### Material for this task:
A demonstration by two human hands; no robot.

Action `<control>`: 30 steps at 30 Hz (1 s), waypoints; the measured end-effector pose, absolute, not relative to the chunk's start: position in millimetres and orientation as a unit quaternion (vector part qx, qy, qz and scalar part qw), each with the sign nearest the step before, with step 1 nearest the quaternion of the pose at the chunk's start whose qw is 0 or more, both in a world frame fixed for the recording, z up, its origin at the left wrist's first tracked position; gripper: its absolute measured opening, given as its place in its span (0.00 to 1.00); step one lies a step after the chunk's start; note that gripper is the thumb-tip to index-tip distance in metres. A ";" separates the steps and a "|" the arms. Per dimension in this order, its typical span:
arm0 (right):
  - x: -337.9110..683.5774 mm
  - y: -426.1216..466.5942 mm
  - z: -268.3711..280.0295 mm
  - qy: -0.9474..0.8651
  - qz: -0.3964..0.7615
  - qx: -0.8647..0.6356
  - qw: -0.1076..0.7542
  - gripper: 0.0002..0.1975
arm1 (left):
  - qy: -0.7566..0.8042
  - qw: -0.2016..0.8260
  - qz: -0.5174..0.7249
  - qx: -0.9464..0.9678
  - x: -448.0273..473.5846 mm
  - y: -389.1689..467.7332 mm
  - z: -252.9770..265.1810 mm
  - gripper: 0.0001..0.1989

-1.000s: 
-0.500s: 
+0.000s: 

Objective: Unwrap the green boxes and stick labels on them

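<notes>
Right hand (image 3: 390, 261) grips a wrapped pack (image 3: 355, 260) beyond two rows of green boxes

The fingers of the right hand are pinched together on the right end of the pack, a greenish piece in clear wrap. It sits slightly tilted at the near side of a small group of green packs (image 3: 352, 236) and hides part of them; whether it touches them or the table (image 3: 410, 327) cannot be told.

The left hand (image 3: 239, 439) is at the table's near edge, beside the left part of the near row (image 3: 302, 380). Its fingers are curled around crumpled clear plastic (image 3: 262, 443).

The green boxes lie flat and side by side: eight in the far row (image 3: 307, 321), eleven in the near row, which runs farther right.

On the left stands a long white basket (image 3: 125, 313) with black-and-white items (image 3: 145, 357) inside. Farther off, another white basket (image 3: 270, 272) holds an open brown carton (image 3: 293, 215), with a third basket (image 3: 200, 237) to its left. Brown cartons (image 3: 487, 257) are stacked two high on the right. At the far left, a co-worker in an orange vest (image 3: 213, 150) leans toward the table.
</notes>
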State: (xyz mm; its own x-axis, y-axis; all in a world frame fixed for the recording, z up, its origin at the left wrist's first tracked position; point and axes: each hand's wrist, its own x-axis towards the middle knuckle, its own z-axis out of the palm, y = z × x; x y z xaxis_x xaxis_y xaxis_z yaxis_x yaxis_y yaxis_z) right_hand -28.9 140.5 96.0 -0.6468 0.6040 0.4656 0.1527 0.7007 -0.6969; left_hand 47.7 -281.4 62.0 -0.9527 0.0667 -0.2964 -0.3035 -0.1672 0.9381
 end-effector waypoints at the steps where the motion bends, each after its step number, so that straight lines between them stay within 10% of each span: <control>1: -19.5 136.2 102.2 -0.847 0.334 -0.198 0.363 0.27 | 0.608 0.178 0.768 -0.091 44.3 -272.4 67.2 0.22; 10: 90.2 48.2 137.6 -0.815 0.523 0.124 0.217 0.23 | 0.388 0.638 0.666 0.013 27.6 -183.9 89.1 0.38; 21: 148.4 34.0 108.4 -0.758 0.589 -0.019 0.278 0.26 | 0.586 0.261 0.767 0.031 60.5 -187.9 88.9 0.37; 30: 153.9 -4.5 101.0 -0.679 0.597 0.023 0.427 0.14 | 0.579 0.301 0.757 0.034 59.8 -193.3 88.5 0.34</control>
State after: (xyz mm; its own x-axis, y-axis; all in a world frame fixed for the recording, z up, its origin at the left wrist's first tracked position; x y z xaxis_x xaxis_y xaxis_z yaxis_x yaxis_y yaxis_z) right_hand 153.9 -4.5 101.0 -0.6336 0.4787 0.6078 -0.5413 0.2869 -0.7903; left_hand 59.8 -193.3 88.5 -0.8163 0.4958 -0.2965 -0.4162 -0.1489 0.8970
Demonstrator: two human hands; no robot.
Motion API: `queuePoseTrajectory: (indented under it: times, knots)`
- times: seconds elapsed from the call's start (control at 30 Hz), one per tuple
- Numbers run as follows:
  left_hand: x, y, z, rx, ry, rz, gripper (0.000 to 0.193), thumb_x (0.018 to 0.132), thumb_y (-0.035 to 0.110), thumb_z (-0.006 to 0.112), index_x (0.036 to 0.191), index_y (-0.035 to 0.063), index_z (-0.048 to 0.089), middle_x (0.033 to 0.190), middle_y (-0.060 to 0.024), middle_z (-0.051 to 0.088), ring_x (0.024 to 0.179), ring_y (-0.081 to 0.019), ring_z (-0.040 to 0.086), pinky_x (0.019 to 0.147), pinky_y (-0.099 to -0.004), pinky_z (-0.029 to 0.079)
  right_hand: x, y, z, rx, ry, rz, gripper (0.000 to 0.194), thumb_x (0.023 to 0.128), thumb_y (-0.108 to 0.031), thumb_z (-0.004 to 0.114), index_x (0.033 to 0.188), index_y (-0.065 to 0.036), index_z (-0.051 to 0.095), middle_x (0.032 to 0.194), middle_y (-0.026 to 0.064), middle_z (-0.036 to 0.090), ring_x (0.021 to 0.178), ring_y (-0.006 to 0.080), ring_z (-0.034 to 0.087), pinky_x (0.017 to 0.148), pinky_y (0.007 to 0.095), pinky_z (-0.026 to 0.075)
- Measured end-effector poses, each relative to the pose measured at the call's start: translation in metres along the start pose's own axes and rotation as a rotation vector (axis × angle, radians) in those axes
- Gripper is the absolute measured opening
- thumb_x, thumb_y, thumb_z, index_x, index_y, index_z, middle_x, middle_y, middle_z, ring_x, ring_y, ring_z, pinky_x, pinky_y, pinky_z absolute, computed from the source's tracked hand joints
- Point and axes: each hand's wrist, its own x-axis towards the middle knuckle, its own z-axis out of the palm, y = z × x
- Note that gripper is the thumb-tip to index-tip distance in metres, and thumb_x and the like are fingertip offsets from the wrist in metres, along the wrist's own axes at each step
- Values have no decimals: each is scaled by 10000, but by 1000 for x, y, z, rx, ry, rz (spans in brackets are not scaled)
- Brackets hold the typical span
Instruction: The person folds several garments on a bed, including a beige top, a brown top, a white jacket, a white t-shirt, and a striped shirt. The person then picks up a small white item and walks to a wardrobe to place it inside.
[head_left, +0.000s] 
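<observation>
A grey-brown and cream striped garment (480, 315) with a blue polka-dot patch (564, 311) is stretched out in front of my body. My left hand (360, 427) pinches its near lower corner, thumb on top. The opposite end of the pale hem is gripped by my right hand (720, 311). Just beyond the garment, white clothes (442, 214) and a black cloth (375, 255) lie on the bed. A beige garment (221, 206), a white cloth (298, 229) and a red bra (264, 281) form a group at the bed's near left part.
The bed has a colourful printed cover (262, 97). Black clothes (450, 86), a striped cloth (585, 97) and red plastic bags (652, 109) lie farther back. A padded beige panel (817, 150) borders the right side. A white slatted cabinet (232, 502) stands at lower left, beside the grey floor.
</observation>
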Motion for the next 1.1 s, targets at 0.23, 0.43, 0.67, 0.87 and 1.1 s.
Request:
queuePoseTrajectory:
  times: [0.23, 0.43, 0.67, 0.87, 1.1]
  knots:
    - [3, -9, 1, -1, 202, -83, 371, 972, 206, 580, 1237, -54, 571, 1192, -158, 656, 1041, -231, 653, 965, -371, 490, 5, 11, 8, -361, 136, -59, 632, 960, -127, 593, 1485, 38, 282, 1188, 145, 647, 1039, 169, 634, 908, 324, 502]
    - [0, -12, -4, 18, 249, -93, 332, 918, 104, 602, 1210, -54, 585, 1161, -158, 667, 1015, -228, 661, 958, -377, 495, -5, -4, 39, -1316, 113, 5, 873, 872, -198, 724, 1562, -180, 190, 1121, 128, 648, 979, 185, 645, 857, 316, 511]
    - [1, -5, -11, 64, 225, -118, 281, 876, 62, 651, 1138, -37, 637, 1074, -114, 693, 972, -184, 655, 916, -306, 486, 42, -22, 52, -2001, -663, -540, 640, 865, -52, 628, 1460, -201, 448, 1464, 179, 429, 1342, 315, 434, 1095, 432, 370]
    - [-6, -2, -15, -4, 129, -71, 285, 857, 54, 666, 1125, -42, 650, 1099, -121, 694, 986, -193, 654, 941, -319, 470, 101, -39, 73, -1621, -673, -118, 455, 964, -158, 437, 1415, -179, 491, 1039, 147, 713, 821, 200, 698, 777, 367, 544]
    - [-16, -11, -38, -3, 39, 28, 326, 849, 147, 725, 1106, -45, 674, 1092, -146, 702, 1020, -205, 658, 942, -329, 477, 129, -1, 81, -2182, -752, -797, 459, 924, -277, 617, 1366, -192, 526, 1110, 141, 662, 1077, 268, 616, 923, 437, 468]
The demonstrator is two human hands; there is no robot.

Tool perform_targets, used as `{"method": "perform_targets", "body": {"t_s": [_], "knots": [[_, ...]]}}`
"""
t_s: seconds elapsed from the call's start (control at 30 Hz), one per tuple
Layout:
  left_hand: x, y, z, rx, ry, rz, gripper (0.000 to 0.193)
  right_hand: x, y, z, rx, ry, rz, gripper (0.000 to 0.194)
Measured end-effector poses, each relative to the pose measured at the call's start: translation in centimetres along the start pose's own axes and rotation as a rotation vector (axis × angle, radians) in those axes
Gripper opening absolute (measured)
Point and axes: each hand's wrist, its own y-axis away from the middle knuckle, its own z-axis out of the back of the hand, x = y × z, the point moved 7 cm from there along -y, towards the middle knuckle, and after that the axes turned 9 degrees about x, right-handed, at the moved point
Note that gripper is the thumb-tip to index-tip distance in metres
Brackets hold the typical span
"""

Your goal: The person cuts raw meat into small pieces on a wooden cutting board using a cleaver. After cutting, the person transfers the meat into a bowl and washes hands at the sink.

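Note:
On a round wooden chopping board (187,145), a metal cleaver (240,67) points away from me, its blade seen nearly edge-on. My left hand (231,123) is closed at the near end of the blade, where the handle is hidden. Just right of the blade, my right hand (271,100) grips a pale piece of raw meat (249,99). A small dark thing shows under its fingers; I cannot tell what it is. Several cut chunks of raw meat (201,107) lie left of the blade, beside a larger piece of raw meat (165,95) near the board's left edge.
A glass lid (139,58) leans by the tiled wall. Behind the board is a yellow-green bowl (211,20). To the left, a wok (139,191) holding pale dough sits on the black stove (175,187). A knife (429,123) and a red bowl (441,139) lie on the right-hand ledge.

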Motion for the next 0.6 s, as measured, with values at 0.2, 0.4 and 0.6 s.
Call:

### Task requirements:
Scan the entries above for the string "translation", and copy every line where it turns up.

### Written reply:
- Measured end-effector poses, each relative to the pose measured at the call's start: translation in metres along the start pose's own axes and rotation as a rotation vector (axis × angle, radians) in those axes
Measured end-effector poses, each relative to the pose measured at the call's start: translation in centimetres along the start pose's own axes and rotation as a rotation vector (axis × angle, radians) in those axes

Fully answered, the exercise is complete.